His face darkened again, and Mikhal did not know whether he was filled with resentment for his wife’s inability to help him, or whether he was sorry for her present illness, even feeling guilty about it.

“Re’uma is a very clever woman,” Sha’ul continued, “but very practical, earthly; that is also what her beauty is like – a physical, blossoming beauty. I still remember the way she looked after giving birth to each of our four children – healthy and radiant, even more beautiful than when we married. Seeing her giving suck to this or that of the children, she looked to me like the great Mother Goddess herself...”

* * *

“What happened when you went to visit the Temple of the Three Asses?” Mikhal recalled Sha’ul back to his story when he paused.

It was the most difficult journey of his life, both physically and mentally. He went on his own, accompanied only by one boy and a donkey carrying provisions. It was a spring day, but Sha’ul was sunk deep in his meditations and did not notice the blossoms, the birds and insects in the air, even the hardship of the way.
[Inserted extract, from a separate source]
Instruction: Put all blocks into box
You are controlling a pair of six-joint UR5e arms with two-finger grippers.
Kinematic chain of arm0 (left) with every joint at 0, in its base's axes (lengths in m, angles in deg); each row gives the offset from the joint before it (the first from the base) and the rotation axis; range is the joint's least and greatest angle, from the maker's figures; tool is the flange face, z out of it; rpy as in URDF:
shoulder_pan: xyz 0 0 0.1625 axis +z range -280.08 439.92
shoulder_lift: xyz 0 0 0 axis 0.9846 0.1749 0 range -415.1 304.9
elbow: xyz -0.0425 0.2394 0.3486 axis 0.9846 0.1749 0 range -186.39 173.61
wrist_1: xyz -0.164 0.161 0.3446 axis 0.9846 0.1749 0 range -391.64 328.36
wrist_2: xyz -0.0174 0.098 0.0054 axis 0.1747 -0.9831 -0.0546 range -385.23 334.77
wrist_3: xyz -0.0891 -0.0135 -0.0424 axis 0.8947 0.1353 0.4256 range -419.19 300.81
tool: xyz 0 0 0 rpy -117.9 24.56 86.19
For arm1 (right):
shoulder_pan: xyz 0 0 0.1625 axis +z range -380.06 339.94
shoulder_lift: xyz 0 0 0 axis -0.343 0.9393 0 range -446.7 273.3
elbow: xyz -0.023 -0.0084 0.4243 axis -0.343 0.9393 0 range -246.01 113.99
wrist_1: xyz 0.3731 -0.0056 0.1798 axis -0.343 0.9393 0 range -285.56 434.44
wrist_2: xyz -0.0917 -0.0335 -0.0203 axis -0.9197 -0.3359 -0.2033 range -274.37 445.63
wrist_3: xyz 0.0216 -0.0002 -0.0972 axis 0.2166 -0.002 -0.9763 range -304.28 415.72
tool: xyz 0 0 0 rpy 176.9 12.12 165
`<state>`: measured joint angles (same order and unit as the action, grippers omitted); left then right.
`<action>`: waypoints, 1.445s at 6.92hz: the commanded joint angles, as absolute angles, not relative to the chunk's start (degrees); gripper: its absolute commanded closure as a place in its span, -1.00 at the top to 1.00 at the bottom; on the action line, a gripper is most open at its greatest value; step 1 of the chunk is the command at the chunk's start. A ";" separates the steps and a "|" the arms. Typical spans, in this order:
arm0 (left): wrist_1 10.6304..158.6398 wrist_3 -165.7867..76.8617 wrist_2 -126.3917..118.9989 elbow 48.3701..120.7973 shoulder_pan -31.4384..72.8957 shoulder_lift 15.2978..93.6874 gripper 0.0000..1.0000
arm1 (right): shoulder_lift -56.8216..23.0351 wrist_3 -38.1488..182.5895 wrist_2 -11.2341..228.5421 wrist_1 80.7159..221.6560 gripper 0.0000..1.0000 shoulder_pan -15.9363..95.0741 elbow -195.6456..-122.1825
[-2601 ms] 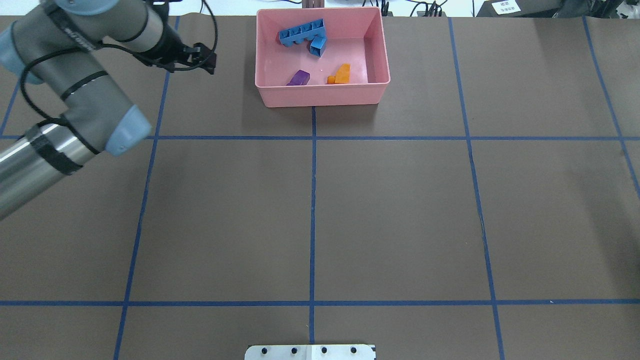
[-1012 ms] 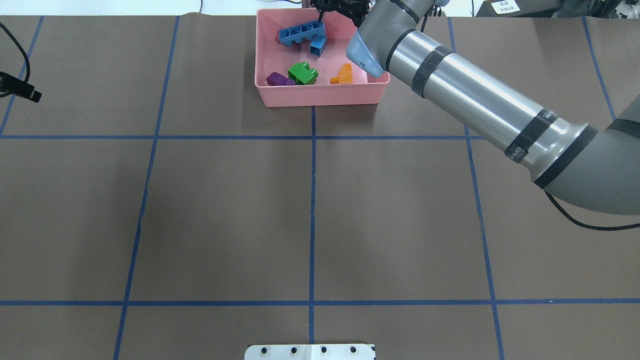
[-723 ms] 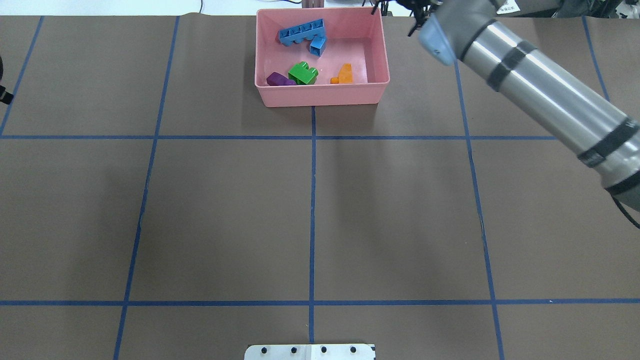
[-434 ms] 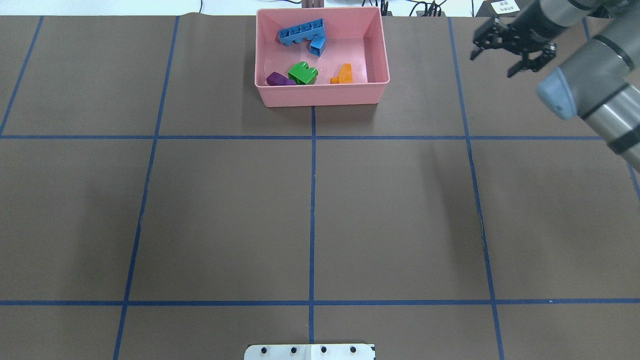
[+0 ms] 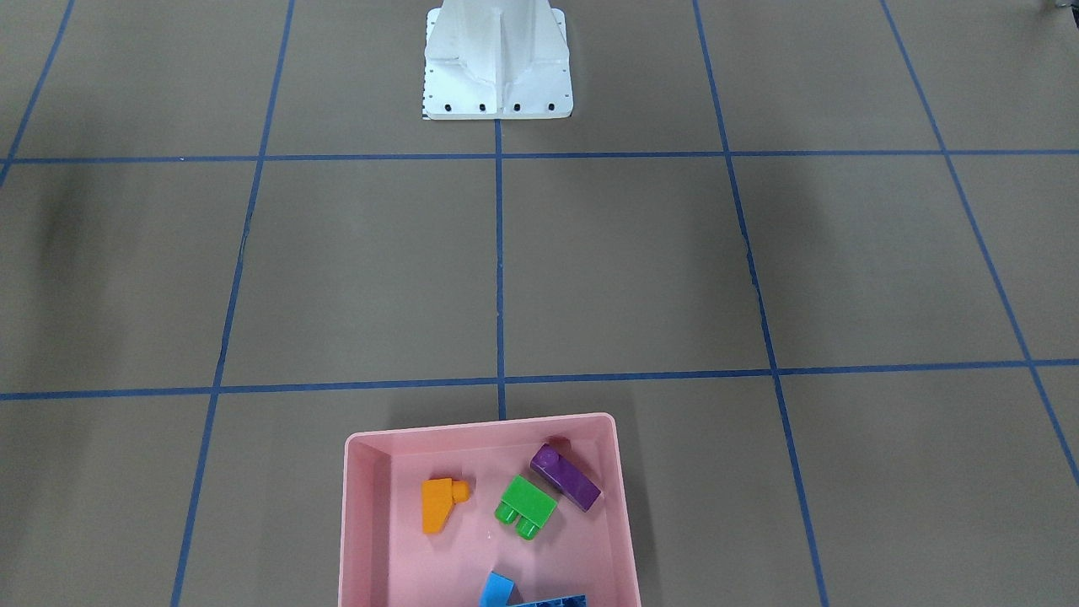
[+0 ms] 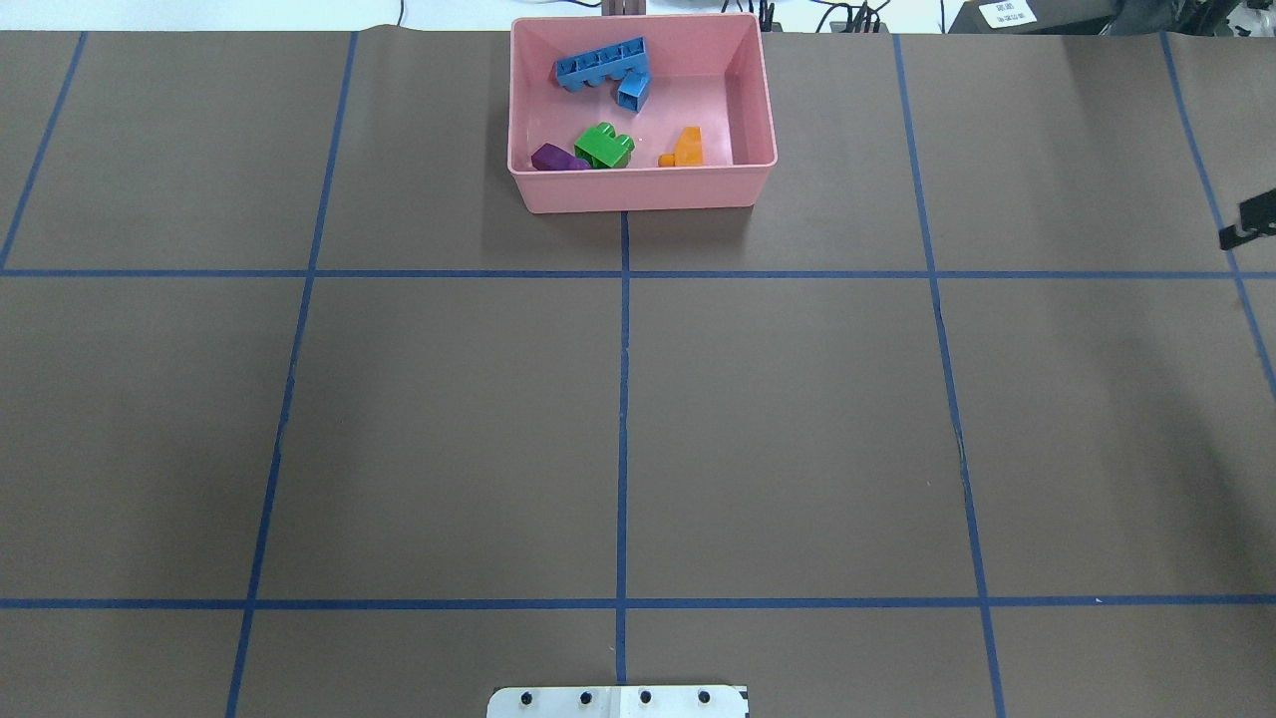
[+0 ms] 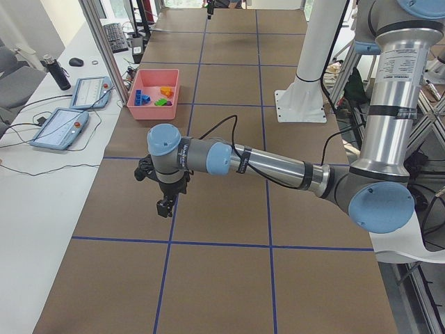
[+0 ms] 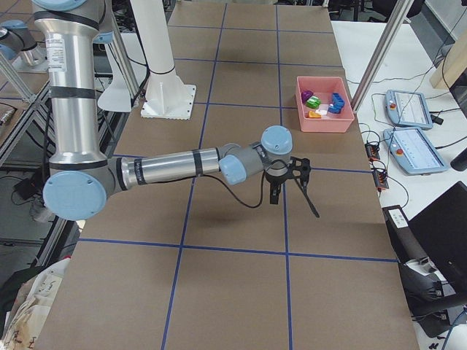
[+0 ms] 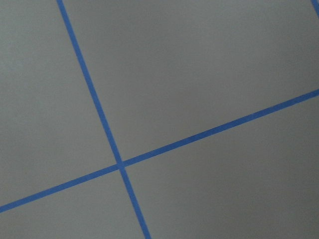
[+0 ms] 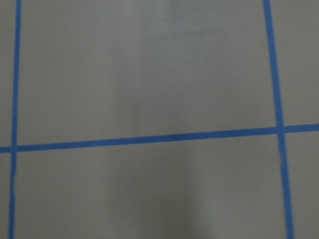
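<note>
The pink box [image 6: 643, 195] stands at the table's far middle and also shows in the front-facing view [image 5: 354, 506]. In it lie the long blue block [image 6: 601, 66], small light blue block [image 6: 634, 91], green block [image 6: 603, 146], purple block [image 6: 556, 158] and orange block [image 6: 686, 148]. My right gripper [image 8: 284, 191] hangs empty above bare table, well away from the box, with its fingers apart. Only its tip [image 6: 1246, 227] shows at the overhead view's right edge. My left gripper [image 7: 165, 207] hangs above bare table far from the box. I cannot tell if it is open or shut.
The white robot base [image 5: 497, 63] stands at the table's near middle. Blue tape lines cross the brown table cover. Two tablets [image 7: 69, 122] and cables lie on the side table beyond the box. Both wrist views show only table and tape.
The green block has appeared in the box and the purple one has shifted left. The left arm left the overhead view. The right arm swung from over the box to the right edge.
</note>
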<state>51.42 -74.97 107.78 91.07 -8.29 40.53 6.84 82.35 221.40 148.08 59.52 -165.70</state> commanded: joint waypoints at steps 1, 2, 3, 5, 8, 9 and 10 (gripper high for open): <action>49.65 -76.51 107.92 91.08 -9.46 38.52 0.99 | 11.04 57.24 221.42 162.04 1.00 66.65 -168.64; 49.65 -75.64 107.75 91.08 -9.46 38.41 0.99 | 8.60 50.95 221.34 175.03 1.00 68.86 -172.67; 49.57 -74.76 107.75 91.43 -9.46 38.07 0.99 | 7.09 48.54 220.64 181.69 1.00 70.01 -174.62; 50.26 -74.49 108.01 91.61 -9.46 37.36 1.00 | 8.56 48.25 220.54 181.32 1.00 70.03 -174.12; 50.44 -73.43 107.92 91.61 -9.46 37.36 1.00 | 8.66 48.16 220.81 180.01 1.00 70.03 -172.19; 49.75 -73.43 109.32 91.70 -9.46 37.27 1.00 | 8.14 48.16 220.55 178.69 1.00 70.03 -172.09; 49.83 -73.26 111.68 94.83 -9.46 36.05 1.00 | 9.00 48.16 220.89 178.59 1.00 70.11 -172.87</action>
Instead, the visions of his dreams kept popping out in broad daylight – trees stripped of their foliage, and beasts’ skeletons strewn along the road, having suffered the attack of the army of ants. When he was climbing down the slope to the temple, heaving left the boy with the donkey on top of the mountain he nearly fell to the abyss below... It was the withered tree trunk above the building, which suddenly appeared before him, as a miracle, breaking his fall. He grasped at it, clinging to the dry branches until he recovered, then climbed down and reached the Temple safely.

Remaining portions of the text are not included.